When I was a 12-year-old kid living on the West Coast, my best friend and neighbor, Scott, and I were always hanging out and getting into something. Like most adventurous boys, when the mundane activities of a hot summer got old we tended to find new things to do. Scott’s dad seemed to be pretty cool, although I never met the guy. He was a helicopter pilot for the Army out of Fort Ord, Calif. He had all the cool stuff around the house — Army photos of buddies and achievements, medals, a beer stein with a handle made from a helicopter cyclic, a display of various caliber ammunition, the American flag on proud display.
Scott and I got to digging in the garage, when we found a few boxes in a locker. We thought we hit the motherlode of war memorabilia. However, what we found were a couple boxes of rations, or MREs. It seemed interesting enough to justify digging a little further.
We carefully opened a box, removed a couple of pouches and tactfully sealed the box back up. We took our bounty and headed towards the makeshift tree fort in the woods. Upon opening these pouches, what we found was a bunch of stuff we wanted no part of. Crackers, some meat thing, smashed fruit, toilet paper and gum. We were kids. We were used to cheese puffs and other junk food. None of this was going to work for us. The only thing we ended up taking out of this whole sneaky mess were the two little pieces of Chiclets gum.
Shortly after Laura exited, I had to drop off some office supplies at my wife’s office downtown. As I was driving away, I couldn’t help but notice the steady stream of vehicles funneling into the Civic Center. Turns out the young men and women of the National Guard were stationed to distribute tarps, ice and MREs. Well, why not get in line?
The cars and trucks moved quickly as the soldiers pointed you to a staging area. Once parked in front of my designated loading site, someone asked me, “How many people are in your household?” I replied that there were four people. He yelled back to his people “FOUR!” and the crew loaded me up.
In a situation like Hurricane Laura, you really never know what’s in store for the future as far as food, water and supplies. Although I was not in need of the food, I figured what the heck, it’s there, and if someone is in need, I can deliver it.
As the weeks went by and the supply chain began to balance, this box of rations sat in my garage, calling to me with its Military block font. I’m still just as curious as I was all those years ago. If it’s good enough for the men and women serving our country while deployed, let’s see what it’s all about.
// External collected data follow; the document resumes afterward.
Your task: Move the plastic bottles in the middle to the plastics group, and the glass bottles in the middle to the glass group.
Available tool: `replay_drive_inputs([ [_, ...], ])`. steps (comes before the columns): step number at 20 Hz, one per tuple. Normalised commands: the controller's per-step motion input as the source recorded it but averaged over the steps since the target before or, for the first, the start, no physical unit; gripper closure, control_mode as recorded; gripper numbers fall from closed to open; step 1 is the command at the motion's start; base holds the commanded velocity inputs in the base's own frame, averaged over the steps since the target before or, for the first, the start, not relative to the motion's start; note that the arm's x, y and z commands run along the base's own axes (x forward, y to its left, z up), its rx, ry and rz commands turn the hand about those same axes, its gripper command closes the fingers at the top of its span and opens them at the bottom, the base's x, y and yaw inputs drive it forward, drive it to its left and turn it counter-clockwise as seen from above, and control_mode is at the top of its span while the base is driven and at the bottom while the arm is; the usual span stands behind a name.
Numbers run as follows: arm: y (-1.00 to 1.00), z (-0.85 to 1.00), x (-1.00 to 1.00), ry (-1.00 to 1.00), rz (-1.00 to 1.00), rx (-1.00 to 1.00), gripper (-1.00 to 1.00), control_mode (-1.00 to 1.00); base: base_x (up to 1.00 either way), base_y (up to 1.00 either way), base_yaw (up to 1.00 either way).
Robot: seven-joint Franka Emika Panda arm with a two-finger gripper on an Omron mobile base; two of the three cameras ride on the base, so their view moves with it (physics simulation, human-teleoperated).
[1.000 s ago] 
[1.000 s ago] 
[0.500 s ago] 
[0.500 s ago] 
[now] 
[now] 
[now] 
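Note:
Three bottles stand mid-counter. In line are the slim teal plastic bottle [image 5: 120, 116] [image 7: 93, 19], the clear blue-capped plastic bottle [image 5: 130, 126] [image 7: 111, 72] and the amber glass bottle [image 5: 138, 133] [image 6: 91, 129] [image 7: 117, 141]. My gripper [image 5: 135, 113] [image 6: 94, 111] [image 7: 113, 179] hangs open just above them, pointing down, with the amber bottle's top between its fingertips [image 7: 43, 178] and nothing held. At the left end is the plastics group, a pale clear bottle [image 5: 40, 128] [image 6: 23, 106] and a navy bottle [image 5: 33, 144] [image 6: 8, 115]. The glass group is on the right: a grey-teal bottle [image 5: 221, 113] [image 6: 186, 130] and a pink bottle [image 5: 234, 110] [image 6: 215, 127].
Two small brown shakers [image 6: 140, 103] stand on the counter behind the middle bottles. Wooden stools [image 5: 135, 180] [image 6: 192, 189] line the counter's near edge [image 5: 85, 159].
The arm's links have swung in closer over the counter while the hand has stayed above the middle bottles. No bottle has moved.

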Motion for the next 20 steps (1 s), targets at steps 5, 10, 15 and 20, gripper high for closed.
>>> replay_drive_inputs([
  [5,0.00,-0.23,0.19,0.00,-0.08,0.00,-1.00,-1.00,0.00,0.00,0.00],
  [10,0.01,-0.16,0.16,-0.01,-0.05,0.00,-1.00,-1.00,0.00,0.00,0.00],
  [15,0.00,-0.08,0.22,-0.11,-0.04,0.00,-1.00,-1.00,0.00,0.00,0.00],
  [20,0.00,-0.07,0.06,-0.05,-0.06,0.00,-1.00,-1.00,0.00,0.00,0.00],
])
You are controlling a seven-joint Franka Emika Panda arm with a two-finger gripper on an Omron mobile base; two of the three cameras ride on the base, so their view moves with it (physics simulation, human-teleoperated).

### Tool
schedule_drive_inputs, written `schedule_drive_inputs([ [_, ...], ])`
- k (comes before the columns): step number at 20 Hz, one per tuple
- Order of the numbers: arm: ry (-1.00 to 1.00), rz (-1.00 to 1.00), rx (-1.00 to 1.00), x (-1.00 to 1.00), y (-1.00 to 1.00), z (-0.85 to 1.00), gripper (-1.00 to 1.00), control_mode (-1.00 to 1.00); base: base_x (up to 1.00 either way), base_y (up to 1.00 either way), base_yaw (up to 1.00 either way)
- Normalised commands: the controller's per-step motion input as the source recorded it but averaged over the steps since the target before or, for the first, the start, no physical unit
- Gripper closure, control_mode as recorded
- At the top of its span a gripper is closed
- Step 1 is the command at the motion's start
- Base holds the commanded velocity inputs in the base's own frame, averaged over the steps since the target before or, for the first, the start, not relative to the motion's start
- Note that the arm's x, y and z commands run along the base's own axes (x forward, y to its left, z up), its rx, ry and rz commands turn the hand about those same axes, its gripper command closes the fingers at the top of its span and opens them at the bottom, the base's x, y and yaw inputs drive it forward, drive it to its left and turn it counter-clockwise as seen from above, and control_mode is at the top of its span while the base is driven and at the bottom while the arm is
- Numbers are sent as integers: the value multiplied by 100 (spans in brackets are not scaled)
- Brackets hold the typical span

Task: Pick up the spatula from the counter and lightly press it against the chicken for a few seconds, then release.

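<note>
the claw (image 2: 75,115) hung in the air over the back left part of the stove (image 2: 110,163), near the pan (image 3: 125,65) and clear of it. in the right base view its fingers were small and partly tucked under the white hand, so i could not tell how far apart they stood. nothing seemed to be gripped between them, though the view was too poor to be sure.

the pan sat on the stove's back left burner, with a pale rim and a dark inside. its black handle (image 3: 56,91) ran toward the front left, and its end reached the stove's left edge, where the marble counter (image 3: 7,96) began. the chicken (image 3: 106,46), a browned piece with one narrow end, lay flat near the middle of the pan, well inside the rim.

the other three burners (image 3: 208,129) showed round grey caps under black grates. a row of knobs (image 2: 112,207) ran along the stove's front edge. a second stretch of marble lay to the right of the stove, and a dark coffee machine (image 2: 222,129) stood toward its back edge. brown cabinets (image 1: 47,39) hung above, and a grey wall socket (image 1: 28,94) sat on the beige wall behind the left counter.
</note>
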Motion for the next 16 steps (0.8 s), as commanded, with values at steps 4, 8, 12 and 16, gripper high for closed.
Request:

I recruited my daughter and told her we had a mission.
The first objective: prepare and eat what’s supplied and report back. The second mission: see what you can do with it.
The first packet was spaghetti with meat sauce. We followed the directions on the pouch which, remarkably, uses an incredibly small amount of water to activate a heat packet, which you seal and in about 15 minutes the meal is warmed up, ready to eat. Inside this packet is also crackers; pop tarts; a Tootsie Roll, which must have replaced the gum of years gone by; a little plastic spoon; and the little packets of salt and pepper.
My daughter plated the meal using the items included, and I was the taste tester. I took the first bite and my only reaction was “blech.” This is the best our country can come up with? Low sodium is tasteless, it’s pasty and it’s bland, but in the end somehow this is considered a suitable meal, twice a day. Says who?
I found myself really having to push through. Now, I hadn’t been on the front line for hours on end. I’m sure these things are very welcomed after enduring mucking it in the bush for hours. But we aren’t in some remote wasteland. We’re in Lake Charles, fighting the heat, humidity and mosquitoes.
We at least have a kitchen, and we wondered what it takes to make MREs actually taste good. The second batch we opened turned out to be chili mac. It really didn’t take much to turn this into something palatable. A little spice goes a long way. Top it off with some Parmesan and you have a really decent meal. It’s not gourmet in its simplistic form, but it’s something that would get you by if you had no other means to eat.